I'm James Murphy. Let's talk about asynchronous
programming in Python. I'll show you the basic async/await
syntax, as well as the built-in asyncio library. Then, we'll get into the good stuff:
writing a web crawler. Alright, let's jump into the code. I claim that you already
understand asynchronous programming. Suppose today we've got
three things we need to do. We're waiting on our Amazon
package to arrive. We need to do our laundry.
And we're also baking a cake. So, do we just loop over those
tasks and do them one after another? According to this, first, we should spend all
day waiting for our package to arrive. Only after it arrives should
we start our laundry. And then we should sit
and wait for our laundry to finish. After our laundry finishes, we start baking
the cake and watch it in the oven until it's done. Nothing wrong with a lazy Saturday
if that's the way that you want to do things. But at the very least, you probably recognize
that things could be done more efficiently. Why not just order your package, then immediately
put your laundry in, and then immediately put the cake in? All you're doing is waiting. Why
not just wait for all three at the same time? Well, that's exactly the fundamental
idea behind asynchronous programming. Just like in real life, there
are some tasks in programming that are primarily made up of
waiting for something to finish happening. These would typically be things like waiting on a file to finish
writing to disk or waiting on packets from the network. It doesn't matter whether
using Python or C. You can't make facebook.com
respond any faster. You just have to wait. And that's what asyncio
is all about. If you're waiting on a bunch of things, you can
wait on all of them at the same time. Alright, so how do we
do it in Python? Take any function that might need to
wait on something and slap an "async" on there. For us, that's "do_work." And then, we also have to mark "main" as "async"

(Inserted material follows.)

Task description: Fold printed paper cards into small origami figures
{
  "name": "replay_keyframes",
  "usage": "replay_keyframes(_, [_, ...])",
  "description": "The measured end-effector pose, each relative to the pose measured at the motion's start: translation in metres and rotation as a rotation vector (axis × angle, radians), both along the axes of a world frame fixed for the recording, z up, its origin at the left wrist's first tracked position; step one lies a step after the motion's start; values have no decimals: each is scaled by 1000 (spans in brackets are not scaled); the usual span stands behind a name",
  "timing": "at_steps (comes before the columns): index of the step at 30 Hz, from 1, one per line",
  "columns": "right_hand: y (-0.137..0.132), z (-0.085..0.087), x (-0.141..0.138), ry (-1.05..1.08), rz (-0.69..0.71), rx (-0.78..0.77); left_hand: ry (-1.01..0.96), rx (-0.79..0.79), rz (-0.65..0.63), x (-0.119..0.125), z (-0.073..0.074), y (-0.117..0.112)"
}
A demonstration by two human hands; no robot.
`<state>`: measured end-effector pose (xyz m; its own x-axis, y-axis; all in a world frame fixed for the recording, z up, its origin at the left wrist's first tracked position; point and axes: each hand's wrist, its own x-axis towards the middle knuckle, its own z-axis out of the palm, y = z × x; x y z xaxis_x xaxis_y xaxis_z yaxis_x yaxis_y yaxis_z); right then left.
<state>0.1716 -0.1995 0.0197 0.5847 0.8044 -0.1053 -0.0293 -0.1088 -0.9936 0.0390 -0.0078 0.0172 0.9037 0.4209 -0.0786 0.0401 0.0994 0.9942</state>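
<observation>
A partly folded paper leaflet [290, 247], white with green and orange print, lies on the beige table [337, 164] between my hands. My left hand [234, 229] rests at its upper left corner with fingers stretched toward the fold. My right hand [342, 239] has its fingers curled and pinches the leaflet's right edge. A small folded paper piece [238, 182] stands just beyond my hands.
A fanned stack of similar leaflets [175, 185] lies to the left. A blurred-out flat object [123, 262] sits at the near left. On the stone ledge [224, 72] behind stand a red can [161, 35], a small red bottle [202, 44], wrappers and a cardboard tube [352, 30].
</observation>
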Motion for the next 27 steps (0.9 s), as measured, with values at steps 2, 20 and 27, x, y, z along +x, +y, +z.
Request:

because we want to do work in the main. "do_work" and "main"
are now coroutine functions. Unlike a normal function, when you call a
coroutine function, it doesn't run the function. Instead, calling a coroutine function,
an async def function, returns a coroutine, which you can think of
as a very lightweight task. But the whole point of async is that we don't just
want to immediately run every task that we come up with. So, calling "main" down here just creates
this "main" task, but it doesn't run it. Use `asyncio.run` to start the
very first coroutine. This starts the event loop, which is in
charge of actually running our coroutines. Here we're calling "do_work". But remember, this
just creates a coroutine; it doesn't run it. If we run the code, we see a warning
saying the "do_work" was never awaited. If you ever see this error, it
probably means you forgot to write an `await`. An `await` means
"wait here until this thing is done," pausing the
current task if necessary. Async in Python is purely cooperative; you have to opt-in
and participate in order to see the gains. Here we're still using `time.sleep`,
which is not an async function. Python will not pause and let someone else
work just because this is sleeping. The only time you might pause and let
something else run is when you `await` it. So, replace `time.sleep` with `asyncio.sleep`.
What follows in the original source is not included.